Francisco Javier Gómez Izquierdo
En mis visitas a los Montes de Toledo he encontrado paisajes y personajes tan interesantes que pareciera estar repasando la Historia de España que uno recuerda de tierno infante y que nunca ha leído en los libros. Dicen que la Historia es el recuerdo de lo vivido y sentarse en una cantina de la Siberia extremeña o los Montes de Toledo ante unos huevos fritos y un tasajo de venao charlando con los parroquianos, nos lleva a los 70. A la infancia. A la “beceñada” e ir a por las vacas al prao Valdemama. A una España campesina y trampera que guisaba conejos a tercer día y se hartaba de cangrejos por agosto. A una España que despreciaba los chulitos de capital que venían a los cotos de los pueblos con sus arreos de matar ciervos y jabalíes y presumían de repetidora ante perreros y gañanes. Reconozco que disfruto en estas cuatro esquinas de Cáceres, Badajoz, Toledo y C. Real, a las que he llegado por vía meática.
En una de esas promesas que hace mi doña y que me toca cumplir a mí, estuve andando hace una decena de años y durante varios días de septiembre, más de cien kilómetros por las reservas de los pantanos extremeños y al llegar a un pueblo del que por discreción ahorro el nombre sorprendimos a media docena de muchachuelos intentando quemar a un niño ruso. Entre los niños, los viejos, el alcalde, la posadera -en el lugar sigue existiendo La Posada- y los cantineros no juntaban mas de 200 personas y eso que acababan de celebrar las fiestas. En realidad, más gente que en mi pueblo de la Demanda.

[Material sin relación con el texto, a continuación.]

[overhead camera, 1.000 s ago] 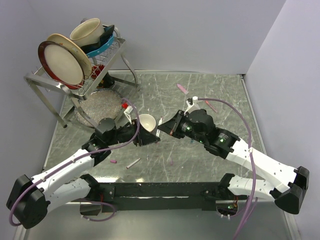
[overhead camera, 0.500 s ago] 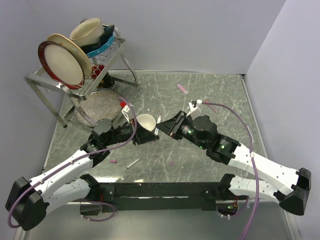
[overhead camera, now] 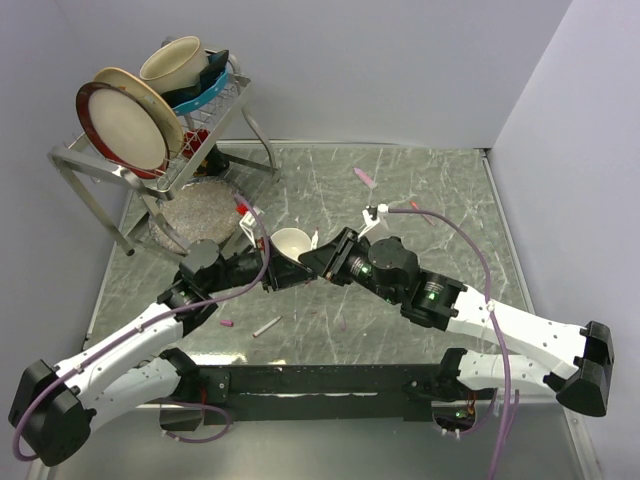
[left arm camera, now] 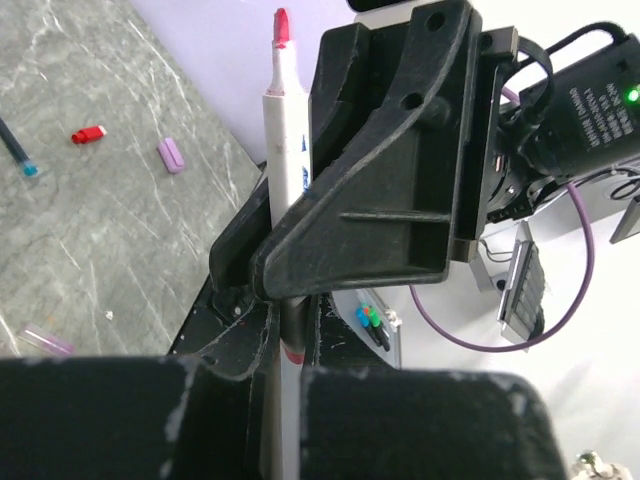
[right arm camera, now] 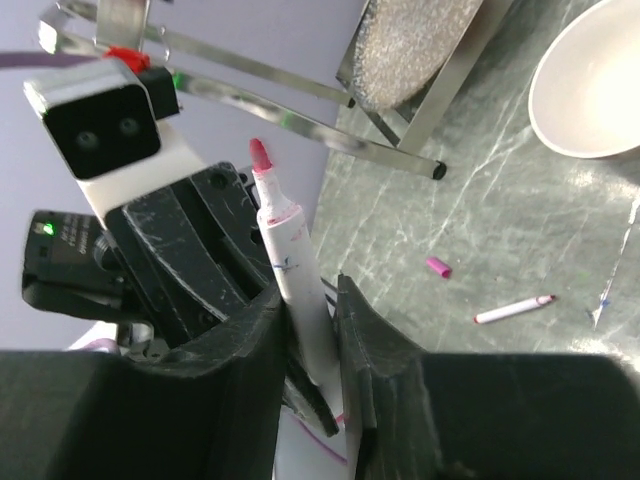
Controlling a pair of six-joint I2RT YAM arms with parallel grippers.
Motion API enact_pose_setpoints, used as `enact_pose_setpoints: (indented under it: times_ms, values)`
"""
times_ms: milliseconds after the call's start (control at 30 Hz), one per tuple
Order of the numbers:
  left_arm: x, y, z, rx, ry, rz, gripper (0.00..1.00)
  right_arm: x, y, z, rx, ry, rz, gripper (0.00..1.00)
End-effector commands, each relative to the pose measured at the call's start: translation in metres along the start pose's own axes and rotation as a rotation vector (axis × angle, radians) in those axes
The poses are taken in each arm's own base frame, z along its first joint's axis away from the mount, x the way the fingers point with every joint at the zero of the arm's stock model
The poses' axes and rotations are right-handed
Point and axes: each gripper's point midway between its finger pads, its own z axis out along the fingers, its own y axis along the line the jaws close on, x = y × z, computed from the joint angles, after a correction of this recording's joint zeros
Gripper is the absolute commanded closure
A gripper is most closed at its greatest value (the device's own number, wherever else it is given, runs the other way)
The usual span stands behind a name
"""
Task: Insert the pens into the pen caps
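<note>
A white pen (left arm camera: 283, 150) with a red tip stands upright between both grippers, which meet just right of the small white bowl (overhead camera: 292, 242). My left gripper (left arm camera: 285, 362) is shut on the pen's lower barrel. My right gripper (right arm camera: 310, 320) straddles the same pen (right arm camera: 285, 250), jaws slightly apart, with a dark gap on the right side. Loose on the table lie a pink cap (right arm camera: 438, 267), a red cap (left arm camera: 88, 133), a lilac cap (left arm camera: 171, 155) and another white pen (right arm camera: 513, 309).
A metal dish rack (overhead camera: 160, 110) with plates and a cup stands at the back left, over a round glittery mat (overhead camera: 195, 205). Two pink pens (overhead camera: 364, 178) lie farther back. A pink cap (overhead camera: 228, 324) rests near the left arm.
The left gripper has closed on the pen. The right gripper's jaws have loosened around it. Both grippers have shifted a little left, toward the bowl.
</note>
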Motion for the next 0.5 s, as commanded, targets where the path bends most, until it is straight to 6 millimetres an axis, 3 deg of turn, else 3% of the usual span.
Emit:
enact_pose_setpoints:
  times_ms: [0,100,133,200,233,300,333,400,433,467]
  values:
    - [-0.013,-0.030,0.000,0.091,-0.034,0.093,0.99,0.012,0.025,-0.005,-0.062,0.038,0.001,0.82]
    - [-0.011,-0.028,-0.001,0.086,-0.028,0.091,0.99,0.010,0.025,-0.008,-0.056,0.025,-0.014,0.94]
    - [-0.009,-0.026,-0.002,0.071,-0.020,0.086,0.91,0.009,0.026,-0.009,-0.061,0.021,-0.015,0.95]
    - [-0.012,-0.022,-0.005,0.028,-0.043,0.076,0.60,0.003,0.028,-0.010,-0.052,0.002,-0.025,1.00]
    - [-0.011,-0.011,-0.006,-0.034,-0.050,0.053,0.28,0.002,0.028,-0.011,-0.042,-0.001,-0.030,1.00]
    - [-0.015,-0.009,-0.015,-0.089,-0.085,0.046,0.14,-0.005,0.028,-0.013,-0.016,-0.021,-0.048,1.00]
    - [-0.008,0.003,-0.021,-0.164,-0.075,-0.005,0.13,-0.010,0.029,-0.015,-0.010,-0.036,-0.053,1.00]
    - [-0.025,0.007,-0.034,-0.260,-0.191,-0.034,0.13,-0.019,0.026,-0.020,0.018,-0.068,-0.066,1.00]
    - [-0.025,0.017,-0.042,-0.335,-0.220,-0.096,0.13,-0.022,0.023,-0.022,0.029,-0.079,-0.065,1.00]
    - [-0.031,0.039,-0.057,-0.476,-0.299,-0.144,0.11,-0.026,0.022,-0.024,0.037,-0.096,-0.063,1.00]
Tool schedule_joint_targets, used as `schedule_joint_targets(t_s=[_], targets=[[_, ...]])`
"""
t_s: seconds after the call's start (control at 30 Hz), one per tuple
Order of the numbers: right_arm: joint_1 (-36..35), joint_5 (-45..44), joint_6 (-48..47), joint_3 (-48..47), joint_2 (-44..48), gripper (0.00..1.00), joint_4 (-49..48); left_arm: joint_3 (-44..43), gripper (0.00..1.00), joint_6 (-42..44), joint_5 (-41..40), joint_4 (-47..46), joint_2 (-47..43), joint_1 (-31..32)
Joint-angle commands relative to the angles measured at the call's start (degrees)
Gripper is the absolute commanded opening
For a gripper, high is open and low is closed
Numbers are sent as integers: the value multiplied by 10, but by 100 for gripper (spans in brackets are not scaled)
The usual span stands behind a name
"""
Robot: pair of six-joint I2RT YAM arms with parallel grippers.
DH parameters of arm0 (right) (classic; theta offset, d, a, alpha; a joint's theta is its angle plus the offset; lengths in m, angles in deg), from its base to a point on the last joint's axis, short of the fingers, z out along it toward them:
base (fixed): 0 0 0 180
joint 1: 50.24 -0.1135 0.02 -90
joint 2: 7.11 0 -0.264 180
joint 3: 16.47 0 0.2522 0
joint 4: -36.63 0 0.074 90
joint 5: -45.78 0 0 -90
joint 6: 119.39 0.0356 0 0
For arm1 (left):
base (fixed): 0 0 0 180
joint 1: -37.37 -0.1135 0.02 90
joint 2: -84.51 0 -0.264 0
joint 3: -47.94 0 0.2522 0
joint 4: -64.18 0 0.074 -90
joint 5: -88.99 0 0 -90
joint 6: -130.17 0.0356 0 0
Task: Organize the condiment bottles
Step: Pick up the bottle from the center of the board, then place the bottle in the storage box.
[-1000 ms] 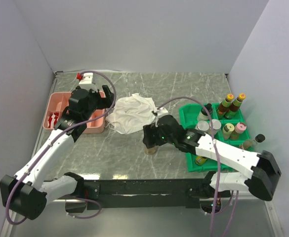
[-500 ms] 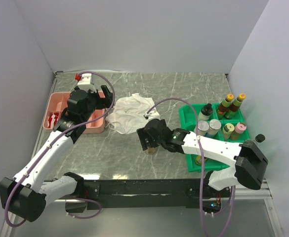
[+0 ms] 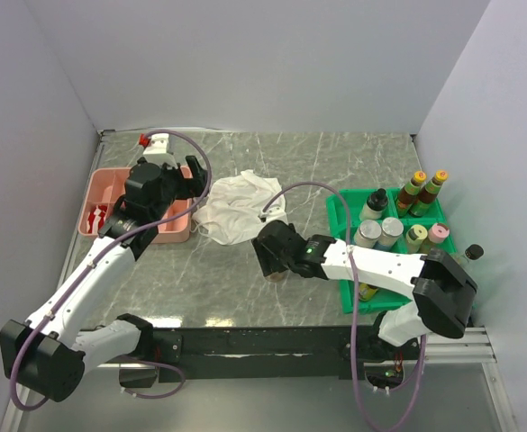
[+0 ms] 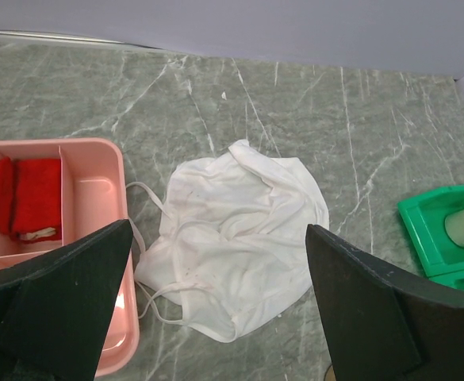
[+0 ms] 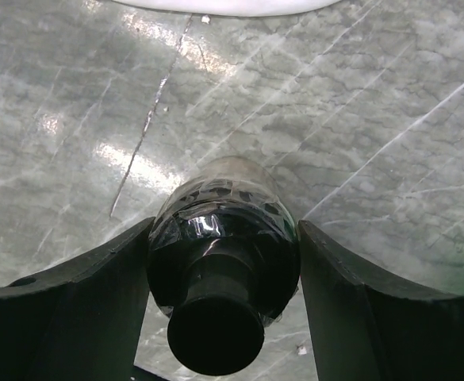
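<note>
Grey marble table, plain pale walls on three sides. Left arm and right arm reach in from the bottom edge of the top view.

Green tray sits right of centre and pink tray at the left. White cloth lies crumpled between them, nearer the pink one.

Left gripper hangs over the cloth and the pink tray's right rim, fingers spread wide, nothing between them.

Right gripper is at lower centre of the top view, between cloth and green tray, closed onto a dark bottle. Both its fingers press the bottle's sides in the wrist view. Bottle is upright, black cap toward the camera, base at the marble; can't tell if it's resting or just off it.

Other bottles are in the green tray:
- Two yellow-capped bottles at its upper right corner.
- Black-capped bottle left of them.
- Two silver-lidded jars side by side mid-tray.
- Pale-capped bottle and pink-capped bottle just right of those.

Tilted bottle is at the tray's right edge; inside or outside, can't tell. Red item lies in the pink tray's left compartment.
</note>
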Motion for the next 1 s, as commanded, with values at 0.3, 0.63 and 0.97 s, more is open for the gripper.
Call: schedule_joint_targets(t_s=[0.3, 0.63, 0.97], targets=[[17, -74, -16, -47, 74, 50, 26, -6, 97, -5, 5, -14, 0, 2], [171, -88, -50, -54, 148, 48, 31, -9, 97, -3, 9, -12, 3, 5], [322, -124, -65, -70, 135, 48, 6, -10, 97, -2, 13, -9, 5, 6]])
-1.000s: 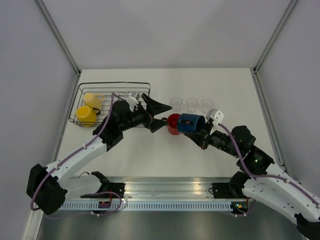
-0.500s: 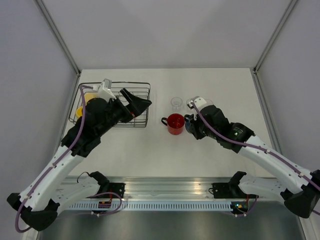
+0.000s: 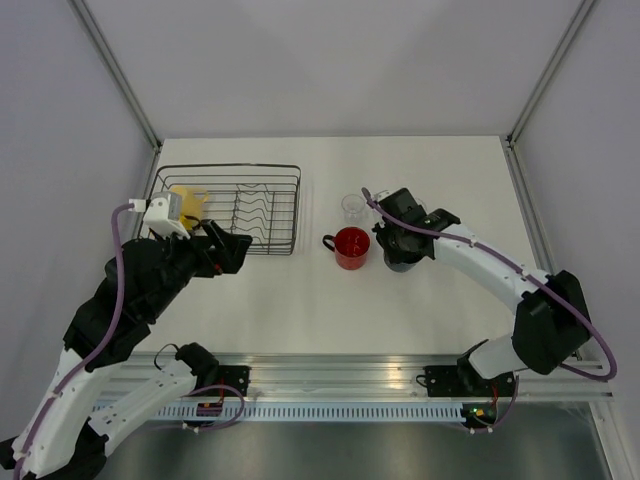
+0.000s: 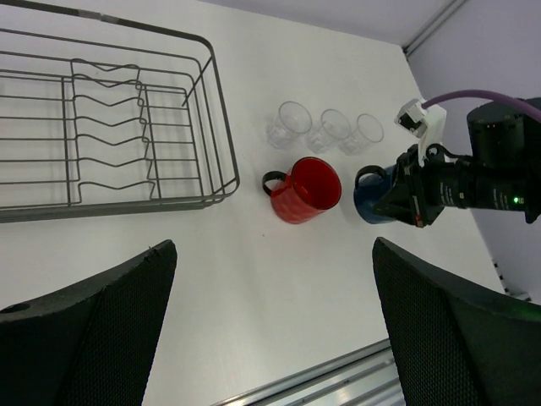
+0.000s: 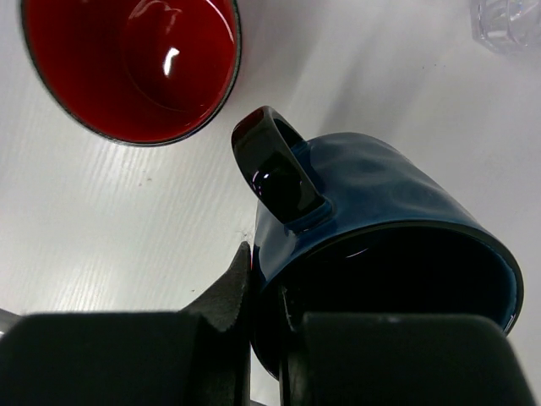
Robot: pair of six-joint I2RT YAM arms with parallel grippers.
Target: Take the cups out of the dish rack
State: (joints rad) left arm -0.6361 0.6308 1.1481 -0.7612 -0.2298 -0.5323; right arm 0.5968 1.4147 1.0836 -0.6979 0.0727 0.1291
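— Scanning the counter (image 3: pixel 300 300): is the dish rack (image 3: pixel 262 205) emptying?
— Mostly, I judge. Left claw (image 4: pixel 274 245) is gaping empty at its near side. Right claw (image 5: pixel 264 288) is pinching the blue mug (image 5: pixel 380 194) by the rim, right of the rack, beside the red mug (image 3: pixel 351 246). A pale yellow mug (image 3: pixel 188 197) is sitting inside, and three tumblers (image 4: pixel 330 129) are standing outside.

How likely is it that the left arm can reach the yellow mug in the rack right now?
Probably yes. Its fingers are wide open and empty beside the rack, which is open-topped; the yellow mug sits at its left end, partly under that arm's wrist.
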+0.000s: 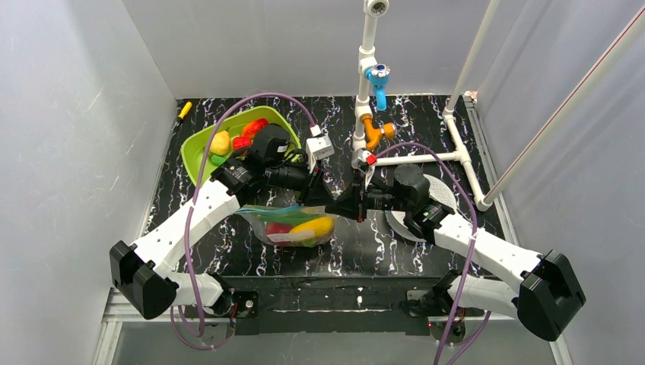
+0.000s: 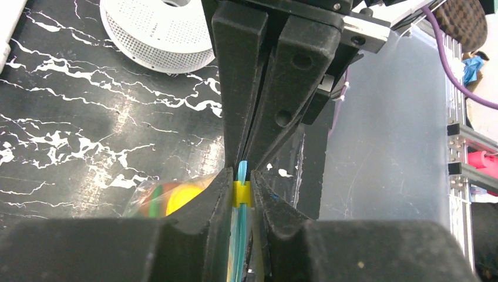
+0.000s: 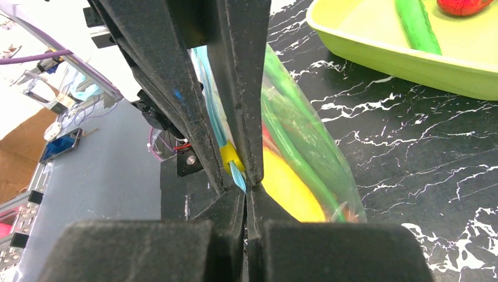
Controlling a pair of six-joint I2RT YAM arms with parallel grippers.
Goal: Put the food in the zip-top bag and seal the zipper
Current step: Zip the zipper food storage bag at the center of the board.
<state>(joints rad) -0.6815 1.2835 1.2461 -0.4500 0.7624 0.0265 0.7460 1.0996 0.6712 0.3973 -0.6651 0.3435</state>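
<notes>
**Asker:** Where is the bag?

**Me:** The zip-top bag [image 1: 293, 228] lies on the black marbled bench [image 1: 426, 129], near the middle and just near-right of the lime-green tray [image 1: 199, 148]. Its zipper [image 3: 214, 117] runs left to right along the bag's far edge.

**Asker:** What is in it?

**Me:** There is food [image 1: 316, 226] inside. I can see a yellow toy fruit with a red piece [image 1: 278, 227] to its left. From my right wrist, something long and green also shows through the plastic.

**Asker:** And your pincers?

**Me:** Both meet tip to tip at the right end of the zipper. My left pincer [image 2: 241, 179] is closed to a narrow gap. The teal strip runs between its fingers, and they press the yellow slider [image 2: 241, 194] from both sides. My right pincer [image 3: 245, 192] is fully closed and pinches the very end of the strip, just beyond the slider.

**Asker:** Is the mouth sealed along its length?

**Me:** I cannot tell. My fingers and left arm cover most of the strip.

**Asker:** What is in the tray?

**Me:** A yellow fruit [image 1: 220, 142], red pieces [image 1: 253, 129] and a green vegetable [image 3: 417, 26] lie in it, well apart from the bag's mouth. A white perforated disc [image 2: 158, 32] sits on the bench to the right, partly under my right arm.
</notes>
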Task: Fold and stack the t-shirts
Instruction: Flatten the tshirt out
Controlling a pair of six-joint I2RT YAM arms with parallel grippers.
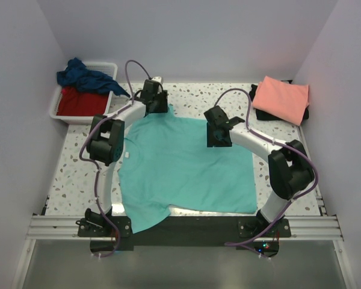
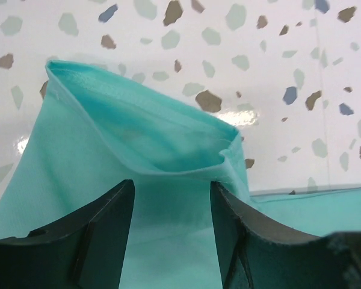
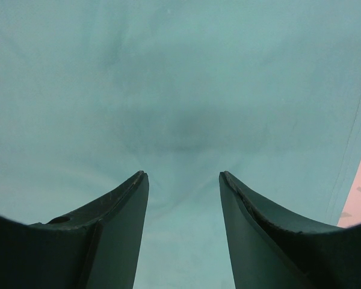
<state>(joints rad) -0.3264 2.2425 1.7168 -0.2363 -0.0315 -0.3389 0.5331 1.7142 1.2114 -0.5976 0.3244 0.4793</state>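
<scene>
The turquoise-teal t-shirt [image 1: 186,168] lies spread flat on the speckled table [image 1: 186,96]. My left gripper [image 1: 154,105] is open over its far-left sleeve; in the left wrist view the sleeve's hemmed edge [image 2: 144,144] lies just beyond the open gripper [image 2: 171,186]. My right gripper [image 1: 219,139] is open, pressed down on the shirt's upper right part; its wrist view shows the gripper [image 3: 183,177] with teal cloth [image 3: 180,90] dimpling between the fingers. A salmon-pink shirt [image 1: 281,98] lies folded on a black one [image 1: 262,112] at the far right. Navy [image 1: 84,77] and red [image 1: 81,101] shirts sit in the tub.
The white plastic tub [image 1: 111,103] stands at the far left corner. Grey walls close in the table on three sides. A metal rail [image 1: 48,227] runs along the near edge, and the shirt's near-left sleeve [image 1: 145,217] hangs over it.
</scene>
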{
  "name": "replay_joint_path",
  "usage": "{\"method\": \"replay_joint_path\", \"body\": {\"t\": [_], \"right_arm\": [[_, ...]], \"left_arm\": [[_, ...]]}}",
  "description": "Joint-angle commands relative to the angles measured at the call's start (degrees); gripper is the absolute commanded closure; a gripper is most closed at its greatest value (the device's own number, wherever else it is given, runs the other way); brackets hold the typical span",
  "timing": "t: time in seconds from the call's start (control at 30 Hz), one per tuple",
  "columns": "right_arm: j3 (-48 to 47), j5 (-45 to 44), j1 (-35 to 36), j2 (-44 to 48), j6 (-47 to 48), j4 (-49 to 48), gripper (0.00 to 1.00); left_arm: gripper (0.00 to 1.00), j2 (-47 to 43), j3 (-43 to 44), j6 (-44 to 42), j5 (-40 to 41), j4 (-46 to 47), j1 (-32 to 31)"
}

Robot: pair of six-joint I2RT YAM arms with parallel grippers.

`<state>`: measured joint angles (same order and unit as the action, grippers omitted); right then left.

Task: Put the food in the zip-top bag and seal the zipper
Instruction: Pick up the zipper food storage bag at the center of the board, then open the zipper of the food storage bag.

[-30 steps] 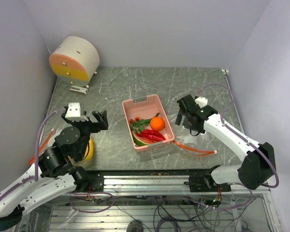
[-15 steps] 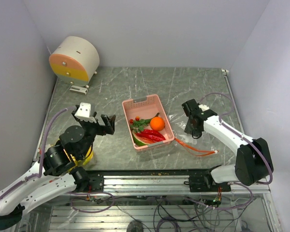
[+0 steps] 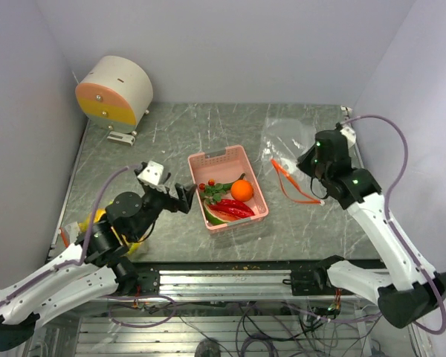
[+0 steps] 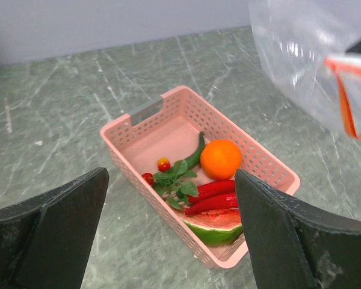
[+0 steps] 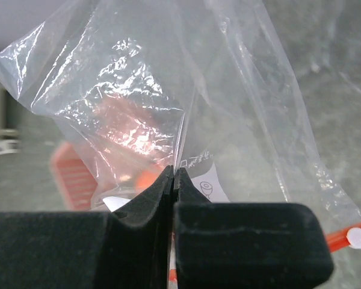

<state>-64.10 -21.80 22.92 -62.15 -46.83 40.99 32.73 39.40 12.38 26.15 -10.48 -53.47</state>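
Note:
The pink tray holds the food: an orange, red chili peppers and a watermelon slice. In the left wrist view the orange, the chilies and the watermelon slice are close ahead. A bit of yellow banana shows beside my left arm. My left gripper is open just left of the tray. The right gripper is shut on the clear zip-top bag, held above the table right of the tray. Its orange-red zipper hangs down.
A round cream and orange device stands at the back left. Small red tomatoes, green leaves and a green pepper also lie in the tray. Walls close in on the left, back and right. A metal rail runs along the near edge.
My right gripper has shut on the bag and lifted it off the table toward the back right. My left gripper has moved right, closer to the tray.

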Motion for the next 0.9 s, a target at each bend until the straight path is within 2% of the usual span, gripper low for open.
{"method": "replay_joint_path", "body": {"t": [0.0, 0.07, 0.13, 0.3, 0.47, 0.63, 0.87], "right_arm": [[-3.2, 7.37, -0.42, 2.23, -3.08, -6.17, 1.0], [-3.48, 12.13, -0.42, 2.47, -5.09, -9.94, 1.0], [-2.22, 17.47, -0.35, 2.81, -7.83, -15.55, 1.0], [0.76, 24.13, -0.08, 0.82, -14.79, -27.29, 1.0], [3.2, 26.89, 1.69, -1.9, -19.33, -37.98, 1.0], [3.58, 25.69, 3.21, -3.76, -20.83, -41.92, 1.0], [2.14, 25.55, 4.94, -5.08, -21.35, -43.53, 1.0]], "left_arm": [[0.05, 3.35, -2.74, -3.21, -9.81, 13.74, 0.13], [0.06, 5.4, -3.64, -2.78, -11.74, 19.34, 0.17], [0.04, 7.84, -4.44, -0.87, -11.03, 25.72, 0.13], [0.03, 14.51, -6.13, 1.69, -13.08, 41.74, 0.13], [0.09, 22.75, -5.05, 4.64, -14.98, 49.24, 0.16], [0.14, 27.87, -5.82, 7.72, -18.34, 56.78, 0.11], [0.08, 32.43, -5.61, 8.25, -16.25, 59.4, 0.09]]}}
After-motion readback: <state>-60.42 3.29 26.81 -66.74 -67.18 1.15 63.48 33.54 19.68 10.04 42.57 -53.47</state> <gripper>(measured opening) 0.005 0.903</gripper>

-Donde alojó el alcalde a los músicos el día del patrón que les aloje a ustedes.
Así nos recibió la posadera, con lo que el alcalde nos ubicó en unos cuartos encima de la taberna “..donde dormía Franco cuando venía a cazar”.
Éste podría ser uno de los pueblos a los que iba a decir misa un párroco singular que tenía soliviantado a un forestal con el que tomo botellines de vez en cuando. Me dice el guarda que recelaba de la afición por la oración y meditación en el campo a la que era tan dado el cura y que cada vez que le sorprendía entre las encinas de lo que aún no era parque de Cabañeros, el clérigo se justificaba con lo mucho que tenía que orar ante Dios por el alma de tan malos cristianos, y que prefería la soledad del campo que tanto aliviaba su pesadumbre.
-Hasta que lo pillé.
Rafael, nuestro guarda, acechó al párroco durante varios meses hasta que lo sorprendió en plena flaqueza cinegética.
- .... pero más me sorprendí yo cuando vi el ingenio que se había fabricado. No supe reaccionar, pero después de mucho hablar y mucho sermón y como el cura ya tenía cierta edad le convencí de que el arma se la compraba por cinco mil pesetas -el episodio fue en 1975- y que la iba a guardar de recuerdo.
He estado en la zona éstos días y el compadre Paco me hace unas fotos de “la escopeta del sacerdote”, después de que Rafael haya presentado a las autoridades el artilugio artesanal de extraordinaria precisión que guarda como oro en paño.